THE TASK:
Look below for the line holding "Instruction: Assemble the" and the line holding "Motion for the". Repeat those two and everything between, exactly.

RECORDS FOR PROCESSING:
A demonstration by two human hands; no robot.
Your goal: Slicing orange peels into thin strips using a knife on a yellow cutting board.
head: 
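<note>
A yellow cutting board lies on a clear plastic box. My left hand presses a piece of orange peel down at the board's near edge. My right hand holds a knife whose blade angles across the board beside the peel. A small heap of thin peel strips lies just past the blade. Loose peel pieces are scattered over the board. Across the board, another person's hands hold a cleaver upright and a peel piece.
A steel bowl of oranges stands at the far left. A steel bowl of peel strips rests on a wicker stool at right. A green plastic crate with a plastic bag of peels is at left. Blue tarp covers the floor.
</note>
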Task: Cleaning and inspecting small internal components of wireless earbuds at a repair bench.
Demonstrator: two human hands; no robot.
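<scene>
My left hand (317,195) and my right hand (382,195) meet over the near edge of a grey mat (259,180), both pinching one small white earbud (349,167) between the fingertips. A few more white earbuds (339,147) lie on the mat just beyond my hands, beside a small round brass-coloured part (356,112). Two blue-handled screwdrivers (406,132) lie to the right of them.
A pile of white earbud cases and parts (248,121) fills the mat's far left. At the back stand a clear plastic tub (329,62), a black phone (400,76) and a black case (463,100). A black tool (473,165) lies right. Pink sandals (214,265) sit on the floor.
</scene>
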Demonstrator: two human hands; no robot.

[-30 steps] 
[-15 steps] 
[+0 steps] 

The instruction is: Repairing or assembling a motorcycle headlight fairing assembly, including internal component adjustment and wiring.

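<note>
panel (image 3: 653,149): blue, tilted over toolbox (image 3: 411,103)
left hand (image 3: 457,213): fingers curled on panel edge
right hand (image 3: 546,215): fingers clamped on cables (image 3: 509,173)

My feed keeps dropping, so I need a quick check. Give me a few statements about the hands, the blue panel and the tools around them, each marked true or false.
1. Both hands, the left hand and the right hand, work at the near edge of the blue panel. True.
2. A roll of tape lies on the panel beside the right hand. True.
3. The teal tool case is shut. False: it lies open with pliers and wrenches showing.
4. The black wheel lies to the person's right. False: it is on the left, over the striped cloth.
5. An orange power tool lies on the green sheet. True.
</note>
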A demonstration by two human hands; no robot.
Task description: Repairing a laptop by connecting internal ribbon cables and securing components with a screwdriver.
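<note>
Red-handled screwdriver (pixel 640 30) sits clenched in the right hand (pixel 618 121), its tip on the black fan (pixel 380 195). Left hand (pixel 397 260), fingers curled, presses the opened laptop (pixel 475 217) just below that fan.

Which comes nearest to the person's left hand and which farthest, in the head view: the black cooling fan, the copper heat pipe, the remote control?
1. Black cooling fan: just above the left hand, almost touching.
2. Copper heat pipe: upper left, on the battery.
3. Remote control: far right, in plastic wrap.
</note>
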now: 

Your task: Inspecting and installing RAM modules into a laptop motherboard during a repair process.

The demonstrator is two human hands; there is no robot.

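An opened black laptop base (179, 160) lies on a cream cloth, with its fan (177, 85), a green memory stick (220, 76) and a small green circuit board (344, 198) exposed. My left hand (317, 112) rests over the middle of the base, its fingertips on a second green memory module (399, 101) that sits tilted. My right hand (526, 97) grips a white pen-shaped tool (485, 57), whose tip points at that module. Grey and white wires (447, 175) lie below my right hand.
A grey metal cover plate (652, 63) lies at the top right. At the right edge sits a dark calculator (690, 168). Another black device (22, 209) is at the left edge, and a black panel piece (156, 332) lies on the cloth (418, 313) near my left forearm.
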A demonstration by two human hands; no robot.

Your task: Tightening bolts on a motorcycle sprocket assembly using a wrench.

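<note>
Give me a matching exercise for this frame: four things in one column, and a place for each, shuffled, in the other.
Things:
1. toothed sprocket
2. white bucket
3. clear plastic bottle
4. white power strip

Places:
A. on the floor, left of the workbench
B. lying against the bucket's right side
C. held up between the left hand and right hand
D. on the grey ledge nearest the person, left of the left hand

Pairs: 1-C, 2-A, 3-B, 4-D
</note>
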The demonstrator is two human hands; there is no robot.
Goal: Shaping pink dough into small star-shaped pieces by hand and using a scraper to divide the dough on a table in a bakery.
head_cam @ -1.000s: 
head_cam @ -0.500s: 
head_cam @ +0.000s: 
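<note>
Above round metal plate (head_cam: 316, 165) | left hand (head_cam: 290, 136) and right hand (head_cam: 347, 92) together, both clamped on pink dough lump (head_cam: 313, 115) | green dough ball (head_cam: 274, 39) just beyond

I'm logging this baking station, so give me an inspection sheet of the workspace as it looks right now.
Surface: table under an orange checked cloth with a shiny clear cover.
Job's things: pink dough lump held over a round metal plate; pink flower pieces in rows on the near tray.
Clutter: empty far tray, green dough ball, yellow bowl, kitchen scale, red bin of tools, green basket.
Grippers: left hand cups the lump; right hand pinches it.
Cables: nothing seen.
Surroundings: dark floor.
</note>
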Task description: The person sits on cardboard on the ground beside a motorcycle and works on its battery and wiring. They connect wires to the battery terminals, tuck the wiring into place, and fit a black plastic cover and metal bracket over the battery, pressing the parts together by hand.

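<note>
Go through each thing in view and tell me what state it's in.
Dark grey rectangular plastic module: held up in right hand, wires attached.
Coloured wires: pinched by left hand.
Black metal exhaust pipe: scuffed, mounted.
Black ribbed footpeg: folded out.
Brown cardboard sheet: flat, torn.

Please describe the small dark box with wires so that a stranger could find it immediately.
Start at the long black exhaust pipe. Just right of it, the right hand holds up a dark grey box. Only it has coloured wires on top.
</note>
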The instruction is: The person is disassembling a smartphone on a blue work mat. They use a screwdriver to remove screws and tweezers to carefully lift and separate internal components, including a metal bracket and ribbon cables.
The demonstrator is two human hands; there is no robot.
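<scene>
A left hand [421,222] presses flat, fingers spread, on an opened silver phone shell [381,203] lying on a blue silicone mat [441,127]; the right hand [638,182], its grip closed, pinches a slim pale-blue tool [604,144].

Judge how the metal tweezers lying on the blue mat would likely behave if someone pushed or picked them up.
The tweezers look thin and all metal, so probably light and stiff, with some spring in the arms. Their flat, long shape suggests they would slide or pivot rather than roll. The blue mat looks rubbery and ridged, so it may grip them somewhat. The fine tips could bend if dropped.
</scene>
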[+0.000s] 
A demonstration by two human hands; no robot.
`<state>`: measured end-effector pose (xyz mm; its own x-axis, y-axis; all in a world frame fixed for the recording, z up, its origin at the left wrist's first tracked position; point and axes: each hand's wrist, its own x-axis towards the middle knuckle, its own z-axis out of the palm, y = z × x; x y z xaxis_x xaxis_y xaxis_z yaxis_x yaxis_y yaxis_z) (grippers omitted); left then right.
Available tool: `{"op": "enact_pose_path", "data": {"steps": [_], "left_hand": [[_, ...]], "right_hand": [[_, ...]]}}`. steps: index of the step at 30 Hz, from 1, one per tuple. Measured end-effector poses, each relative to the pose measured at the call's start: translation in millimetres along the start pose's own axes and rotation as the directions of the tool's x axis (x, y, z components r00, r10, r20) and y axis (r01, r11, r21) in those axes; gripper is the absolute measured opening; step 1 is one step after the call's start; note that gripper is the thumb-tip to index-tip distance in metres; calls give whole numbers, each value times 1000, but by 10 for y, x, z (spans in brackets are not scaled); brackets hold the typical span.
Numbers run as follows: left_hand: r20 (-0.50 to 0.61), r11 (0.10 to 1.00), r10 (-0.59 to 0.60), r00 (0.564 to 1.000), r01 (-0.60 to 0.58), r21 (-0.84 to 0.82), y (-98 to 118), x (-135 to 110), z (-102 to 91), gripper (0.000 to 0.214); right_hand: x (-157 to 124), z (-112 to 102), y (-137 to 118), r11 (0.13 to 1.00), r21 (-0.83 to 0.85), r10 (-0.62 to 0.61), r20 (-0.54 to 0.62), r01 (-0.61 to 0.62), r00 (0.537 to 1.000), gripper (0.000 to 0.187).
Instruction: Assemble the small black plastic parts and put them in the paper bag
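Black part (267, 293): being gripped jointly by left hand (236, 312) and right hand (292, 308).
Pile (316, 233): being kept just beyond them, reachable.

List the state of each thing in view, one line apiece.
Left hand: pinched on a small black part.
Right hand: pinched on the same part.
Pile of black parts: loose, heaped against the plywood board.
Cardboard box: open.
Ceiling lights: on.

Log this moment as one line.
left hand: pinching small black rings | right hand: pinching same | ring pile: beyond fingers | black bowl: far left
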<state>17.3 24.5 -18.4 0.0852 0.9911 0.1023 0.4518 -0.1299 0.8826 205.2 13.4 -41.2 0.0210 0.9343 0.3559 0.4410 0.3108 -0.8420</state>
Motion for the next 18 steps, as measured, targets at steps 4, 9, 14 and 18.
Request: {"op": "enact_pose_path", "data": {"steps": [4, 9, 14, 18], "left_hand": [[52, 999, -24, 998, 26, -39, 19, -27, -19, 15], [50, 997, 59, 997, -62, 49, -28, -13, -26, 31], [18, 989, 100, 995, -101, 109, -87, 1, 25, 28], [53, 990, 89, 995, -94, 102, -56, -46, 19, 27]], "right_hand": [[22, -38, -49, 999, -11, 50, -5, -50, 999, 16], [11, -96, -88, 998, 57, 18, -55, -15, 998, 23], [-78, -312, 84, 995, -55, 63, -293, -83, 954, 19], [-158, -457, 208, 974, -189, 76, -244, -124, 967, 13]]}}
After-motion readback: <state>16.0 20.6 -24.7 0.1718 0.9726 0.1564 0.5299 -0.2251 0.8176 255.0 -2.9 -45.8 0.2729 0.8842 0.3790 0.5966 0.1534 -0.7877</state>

RESPONSE:
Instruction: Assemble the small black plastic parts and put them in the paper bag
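Black part (267, 293): being gripped jointly by left hand (236, 312) and right hand (292, 308).
Pile (316, 233): being kept just beyond them, reachable.

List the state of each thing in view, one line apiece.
Left hand: pinched on a small black part.
Right hand: pinched on the same part.
Pile of black parts: loose, heaped against the plywood board.
Cardboard box: open.
Ceiling lights: on.

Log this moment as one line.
left hand: pinching small black rings | right hand: pinching same | ring pile: beyond fingers | black bowl: far left
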<state>17.3 24.5 -18.4 0.0852 0.9911 0.1023 0.4518 -0.1299 0.8826 205.2 13.4 -41.2 0.0210 0.9343 0.3559 0.4410 0.3108 -0.8420</state>
Motion for the next 18 steps, as measured, targets at steps 4, 9, 14 and 18.

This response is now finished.